## What needs to be done:
Repeat the lines from the line with "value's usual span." to the line with "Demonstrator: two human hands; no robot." in the listing below, keeping both end lines and adding nothing.

===== Data segment =====

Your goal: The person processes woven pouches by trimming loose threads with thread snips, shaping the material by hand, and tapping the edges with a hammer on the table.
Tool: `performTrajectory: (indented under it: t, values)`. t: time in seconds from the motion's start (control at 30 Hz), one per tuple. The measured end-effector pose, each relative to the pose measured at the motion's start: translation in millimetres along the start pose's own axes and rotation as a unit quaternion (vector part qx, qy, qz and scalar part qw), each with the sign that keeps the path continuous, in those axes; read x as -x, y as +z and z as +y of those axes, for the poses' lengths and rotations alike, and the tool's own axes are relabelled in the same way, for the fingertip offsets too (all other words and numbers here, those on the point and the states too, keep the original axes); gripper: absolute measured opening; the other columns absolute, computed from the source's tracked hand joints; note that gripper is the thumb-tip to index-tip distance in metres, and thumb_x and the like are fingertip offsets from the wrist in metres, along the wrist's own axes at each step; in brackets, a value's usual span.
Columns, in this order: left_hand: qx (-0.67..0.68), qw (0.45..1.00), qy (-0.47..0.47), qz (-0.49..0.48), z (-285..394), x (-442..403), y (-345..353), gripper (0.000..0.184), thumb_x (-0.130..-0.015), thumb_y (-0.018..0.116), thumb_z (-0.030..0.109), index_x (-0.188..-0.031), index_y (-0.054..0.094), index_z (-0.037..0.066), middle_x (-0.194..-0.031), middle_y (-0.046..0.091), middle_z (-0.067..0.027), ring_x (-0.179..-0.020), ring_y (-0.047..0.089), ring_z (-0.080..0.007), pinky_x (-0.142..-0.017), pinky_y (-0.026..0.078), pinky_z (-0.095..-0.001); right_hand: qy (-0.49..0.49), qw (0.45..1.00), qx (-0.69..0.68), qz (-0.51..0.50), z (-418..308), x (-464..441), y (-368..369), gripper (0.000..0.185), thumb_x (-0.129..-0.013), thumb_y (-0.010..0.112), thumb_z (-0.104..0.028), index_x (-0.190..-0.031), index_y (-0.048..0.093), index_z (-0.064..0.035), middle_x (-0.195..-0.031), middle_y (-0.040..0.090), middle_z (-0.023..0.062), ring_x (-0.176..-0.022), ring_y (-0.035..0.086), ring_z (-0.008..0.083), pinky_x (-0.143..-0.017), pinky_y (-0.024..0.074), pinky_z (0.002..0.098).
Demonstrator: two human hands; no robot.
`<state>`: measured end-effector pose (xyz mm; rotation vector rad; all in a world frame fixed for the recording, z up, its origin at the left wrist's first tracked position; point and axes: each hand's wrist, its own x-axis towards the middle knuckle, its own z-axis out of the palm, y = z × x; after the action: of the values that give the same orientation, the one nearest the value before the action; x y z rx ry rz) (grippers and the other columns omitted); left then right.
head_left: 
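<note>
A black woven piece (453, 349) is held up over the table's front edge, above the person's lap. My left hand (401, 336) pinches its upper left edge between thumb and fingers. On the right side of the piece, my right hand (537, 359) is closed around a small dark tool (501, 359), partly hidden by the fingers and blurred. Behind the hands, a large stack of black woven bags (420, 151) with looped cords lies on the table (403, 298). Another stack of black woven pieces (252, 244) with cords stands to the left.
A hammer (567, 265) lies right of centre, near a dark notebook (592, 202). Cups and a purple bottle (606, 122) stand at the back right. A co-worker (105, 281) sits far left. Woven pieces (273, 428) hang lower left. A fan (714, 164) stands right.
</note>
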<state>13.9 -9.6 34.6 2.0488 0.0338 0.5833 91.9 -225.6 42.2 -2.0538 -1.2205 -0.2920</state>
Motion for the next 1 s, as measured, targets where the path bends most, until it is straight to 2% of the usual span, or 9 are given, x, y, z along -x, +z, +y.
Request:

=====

## Task response:
Tool: `performTrajectory: (indented under it: t, values)`. t: time in seconds from the motion's start (control at 30 Hz), one per tuple. The measured end-effector pose, each relative to the pose measured at the motion's start: translation in millimetres along the start pose's own axes and rotation as a unit quaternion (vector part qx, qy, qz and scalar part qw), each with the sign that keeps the path continuous, in those axes; read x as -x, y as +z and z as +y of those axes, for the poses' lengths and rotations alike, and the tool's own axes are relabelled in the same way, for the fingertip offsets too (all other words and numbers here, those on the point and the states too, keep the original axes); gripper: absolute measured opening; the other columns absolute, computed from the source's tracked hand joints; note that gripper is the thumb-tip to index-tip distance in metres, and thumb_x and the like are fingertip offsets from the wrist in metres, along the wrist's own axes at each step; in brackets, a value's usual span.
Columns, in this order: left_hand: qx (-0.67..0.68), qw (0.45..1.00), qy (-0.47..0.47), qz (-0.49..0.48), z (-285..394), x (-442..403), y (-345..353), gripper (0.000..0.184), thumb_x (-0.130..-0.015), thumb_y (-0.018..0.116), thumb_z (-0.030..0.109), index_x (-0.188..-0.031), index_y (-0.054..0.094), index_z (-0.037..0.066), middle_x (-0.194..-0.031), middle_y (-0.046..0.091), middle_z (-0.067..0.027), ring_x (-0.179..-0.020), ring_y (-0.047..0.089), ring_z (-0.080..0.007), pinky_x (-0.142..-0.017), pinky_y (-0.026..0.078), pinky_z (-0.095..-0.001); right_hand: qy (-0.49..0.49), qw (0.45..1.00), qx (-0.69..0.68), qz (-0.51..0.50), z (-418..308), x (-464..441), y (-368..369), gripper (0.000..0.185), thumb_x (-0.129..-0.013), thumb_y (-0.010..0.112), thumb_z (-0.104..0.028), index_x (-0.190..-0.031), index_y (-0.048..0.093), index_z (-0.064..0.035), middle_x (-0.195..-0.031), middle_y (-0.040..0.090), middle_z (-0.023..0.062), ring_x (-0.176..-0.022), ring_y (-0.035..0.086), ring_z (-0.008..0.083), pinky_x (-0.143..-0.017), pinky_y (-0.024..0.074), pinky_z (0.002..0.098).
Demonstrator: two human hands; no robot.

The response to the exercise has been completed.